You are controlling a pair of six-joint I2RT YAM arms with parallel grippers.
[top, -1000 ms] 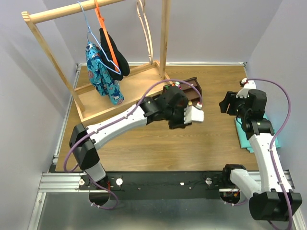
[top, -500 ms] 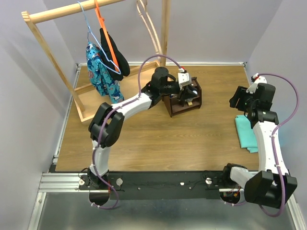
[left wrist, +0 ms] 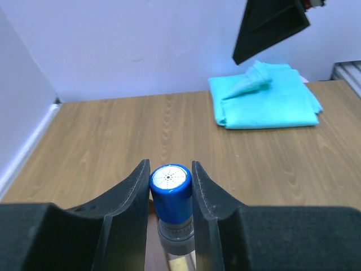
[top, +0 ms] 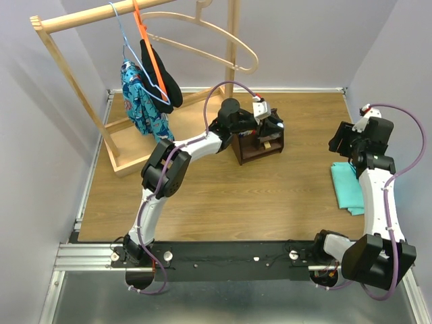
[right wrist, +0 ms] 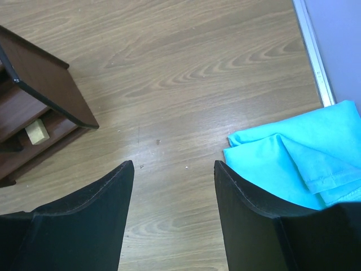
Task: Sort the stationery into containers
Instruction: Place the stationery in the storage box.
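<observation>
The dark brown wooden organiser stands at the table's back middle; its corner and shelf slots show in the right wrist view. A tiny tan cube lies on one of its shelves. My left gripper hovers over the organiser's top and is shut on a short cylinder with a blue cap and a grey lower part, held upright between the jaws. My right gripper is open and empty above bare table, right of the organiser. Markers and highlighters are hidden.
A folded teal cloth lies at the right edge, also in the left wrist view and the right wrist view. A large pale wooden clothes rack with hangers and clothes stands at the back left; one wooden hanger swings out.
My left arm swung from in front of the organiser up and back over its top. The right arm drew back toward the right edge. The wooden hanger has swung out to the right.
</observation>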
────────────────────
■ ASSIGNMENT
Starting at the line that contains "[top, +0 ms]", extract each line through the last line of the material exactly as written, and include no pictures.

■ SOLUTION FOR THIS EXERCISE
[top, +0 ms] 
[right wrist, +0 ms] 
Task: Sort the stationery into containers
Instruction: Place the stationery in the storage box.
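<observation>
The dark brown wooden organiser stands at the table's back middle; its corner and shelf slots show in the right wrist view. A tiny tan cube lies on one of its shelves. My left gripper hovers over the organiser's top and is shut on a short cylinder with a blue cap and a grey lower part, held upright between the jaws. My right gripper is open and empty above bare table, right of the organiser. Markers and highlighters are hidden.
A folded teal cloth lies at the right edge, also in the left wrist view and the right wrist view. A large pale wooden clothes rack with hangers and clothes stands at the back left; one wooden hanger swings out.
My left arm swung from in front of the organiser up and back over its top. The right arm drew back toward the right edge. The wooden hanger has swung out to the right.
</observation>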

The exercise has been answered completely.